Post-Apartheid South Africa has witnessed an outpouring of testimony to past and present inequities, using varied means and to varied effect. This paper addresses challenges faced by people engaged in social justice work as they devise evidence specifically for political ends. Political evidence poses several challenges to people consciously engaged in transforming their social conditions. I ask how various forms of political evidence and testimony to post-Apartheid racism are produced in the neighbourhood of Wentworth, Durban – a mixed industrial-residential landscape saturated with petrochemical pollution.

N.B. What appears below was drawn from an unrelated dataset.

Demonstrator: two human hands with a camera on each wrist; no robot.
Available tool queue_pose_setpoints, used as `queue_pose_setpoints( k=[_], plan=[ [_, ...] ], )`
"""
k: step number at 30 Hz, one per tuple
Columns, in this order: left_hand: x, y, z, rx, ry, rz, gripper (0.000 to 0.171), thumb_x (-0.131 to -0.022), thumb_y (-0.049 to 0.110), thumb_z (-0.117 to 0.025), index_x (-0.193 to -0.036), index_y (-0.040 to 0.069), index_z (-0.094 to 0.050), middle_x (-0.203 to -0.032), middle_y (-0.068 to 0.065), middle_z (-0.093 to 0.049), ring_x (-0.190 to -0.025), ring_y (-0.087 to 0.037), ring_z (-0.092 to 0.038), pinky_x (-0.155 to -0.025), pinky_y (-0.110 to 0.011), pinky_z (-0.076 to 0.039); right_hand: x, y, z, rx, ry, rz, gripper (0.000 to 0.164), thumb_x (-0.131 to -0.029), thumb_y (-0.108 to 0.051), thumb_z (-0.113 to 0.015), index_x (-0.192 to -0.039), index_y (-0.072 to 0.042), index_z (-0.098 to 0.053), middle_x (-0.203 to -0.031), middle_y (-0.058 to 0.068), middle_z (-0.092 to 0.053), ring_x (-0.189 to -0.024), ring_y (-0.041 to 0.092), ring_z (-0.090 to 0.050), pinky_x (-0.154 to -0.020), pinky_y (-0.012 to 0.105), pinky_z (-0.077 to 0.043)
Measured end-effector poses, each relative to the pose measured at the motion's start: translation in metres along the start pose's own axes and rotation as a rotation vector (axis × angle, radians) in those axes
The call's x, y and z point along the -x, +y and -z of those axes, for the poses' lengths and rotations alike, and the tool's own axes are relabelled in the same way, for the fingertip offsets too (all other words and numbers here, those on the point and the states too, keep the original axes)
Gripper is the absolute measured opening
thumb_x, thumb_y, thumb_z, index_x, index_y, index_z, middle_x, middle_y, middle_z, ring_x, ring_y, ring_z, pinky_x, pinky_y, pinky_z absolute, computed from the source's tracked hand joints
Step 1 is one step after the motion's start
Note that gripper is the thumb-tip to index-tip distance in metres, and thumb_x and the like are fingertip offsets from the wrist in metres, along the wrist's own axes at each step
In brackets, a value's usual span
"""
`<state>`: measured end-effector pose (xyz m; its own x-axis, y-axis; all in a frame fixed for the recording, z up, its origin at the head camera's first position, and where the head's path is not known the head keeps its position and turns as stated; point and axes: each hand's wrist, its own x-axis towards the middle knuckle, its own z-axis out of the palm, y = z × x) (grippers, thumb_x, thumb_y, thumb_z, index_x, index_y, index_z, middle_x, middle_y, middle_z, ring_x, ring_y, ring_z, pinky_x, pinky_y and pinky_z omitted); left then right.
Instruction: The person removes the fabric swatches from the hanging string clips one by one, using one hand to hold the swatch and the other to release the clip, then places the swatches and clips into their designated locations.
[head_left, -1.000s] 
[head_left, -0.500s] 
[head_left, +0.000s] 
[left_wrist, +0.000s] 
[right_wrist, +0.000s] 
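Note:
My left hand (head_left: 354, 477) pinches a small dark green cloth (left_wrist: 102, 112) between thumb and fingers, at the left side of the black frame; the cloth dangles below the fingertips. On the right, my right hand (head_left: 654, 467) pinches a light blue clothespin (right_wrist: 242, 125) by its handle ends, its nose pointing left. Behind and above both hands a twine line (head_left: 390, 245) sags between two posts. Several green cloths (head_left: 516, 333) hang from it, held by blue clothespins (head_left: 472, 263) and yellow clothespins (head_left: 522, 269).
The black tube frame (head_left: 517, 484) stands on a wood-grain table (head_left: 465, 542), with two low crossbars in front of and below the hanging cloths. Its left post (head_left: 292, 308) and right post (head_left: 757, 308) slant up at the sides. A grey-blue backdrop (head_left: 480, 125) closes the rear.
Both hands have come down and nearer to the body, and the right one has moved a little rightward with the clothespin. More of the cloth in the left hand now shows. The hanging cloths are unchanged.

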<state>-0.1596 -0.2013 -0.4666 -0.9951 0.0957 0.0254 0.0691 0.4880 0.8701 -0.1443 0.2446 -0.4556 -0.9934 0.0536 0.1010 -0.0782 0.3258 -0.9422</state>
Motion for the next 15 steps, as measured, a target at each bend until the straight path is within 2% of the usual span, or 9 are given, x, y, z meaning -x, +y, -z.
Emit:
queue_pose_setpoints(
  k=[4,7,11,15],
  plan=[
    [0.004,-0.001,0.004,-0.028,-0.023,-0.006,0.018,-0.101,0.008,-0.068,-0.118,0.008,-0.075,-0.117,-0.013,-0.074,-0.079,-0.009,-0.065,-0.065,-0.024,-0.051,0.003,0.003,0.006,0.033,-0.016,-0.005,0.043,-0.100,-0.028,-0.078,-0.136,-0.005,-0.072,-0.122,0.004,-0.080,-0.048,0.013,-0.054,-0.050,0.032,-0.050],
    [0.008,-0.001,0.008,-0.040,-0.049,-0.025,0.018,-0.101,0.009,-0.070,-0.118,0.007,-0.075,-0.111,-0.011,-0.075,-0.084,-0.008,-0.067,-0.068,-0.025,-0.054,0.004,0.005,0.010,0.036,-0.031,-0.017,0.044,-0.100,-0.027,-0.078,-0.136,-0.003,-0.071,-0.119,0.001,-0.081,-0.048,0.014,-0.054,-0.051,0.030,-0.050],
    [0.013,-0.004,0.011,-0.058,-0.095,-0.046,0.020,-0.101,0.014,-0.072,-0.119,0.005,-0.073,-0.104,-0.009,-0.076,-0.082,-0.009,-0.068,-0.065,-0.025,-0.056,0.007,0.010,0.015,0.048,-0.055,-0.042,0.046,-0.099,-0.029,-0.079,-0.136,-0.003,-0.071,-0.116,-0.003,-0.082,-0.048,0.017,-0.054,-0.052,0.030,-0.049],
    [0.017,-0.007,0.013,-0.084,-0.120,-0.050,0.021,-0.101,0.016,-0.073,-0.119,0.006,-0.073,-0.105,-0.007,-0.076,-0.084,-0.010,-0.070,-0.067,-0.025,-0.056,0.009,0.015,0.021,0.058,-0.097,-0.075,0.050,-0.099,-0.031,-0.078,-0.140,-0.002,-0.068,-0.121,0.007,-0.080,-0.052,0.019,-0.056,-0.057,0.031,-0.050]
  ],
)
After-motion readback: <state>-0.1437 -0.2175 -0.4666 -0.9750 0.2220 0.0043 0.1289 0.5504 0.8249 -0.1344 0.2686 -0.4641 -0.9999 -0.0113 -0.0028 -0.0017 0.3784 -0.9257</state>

People engaged in political work in Wentworth struggle to demonstrate evidence of environmental racism against official dissimulation. Wentworth's residents often face the limits of legal-juridical notions of evidence exemplified in compensatory disputes. I explore how evidence is mobilized in political work through specific tools and authorizing discourses that privilege compensation alongside other forms of activist witnessing of social inequality. Certain kinds of evidence are deemed more legitimate as political evidence, whether or not these kinds can help transform persisting inequalities after Apartheid. While official dissimulation points to the limits of narrowing the focus to compensation, official silencing also highlights emergent forms of witness to legal, racialized social inequality. Wentworth speaks to innovations in political evidence in the wake of a racially fragmented archive, and in relation to new forms of state-sanctioned racism.

Item Type: Article
Official URL: http://www.therai.org.uk/publications/journal-of-t...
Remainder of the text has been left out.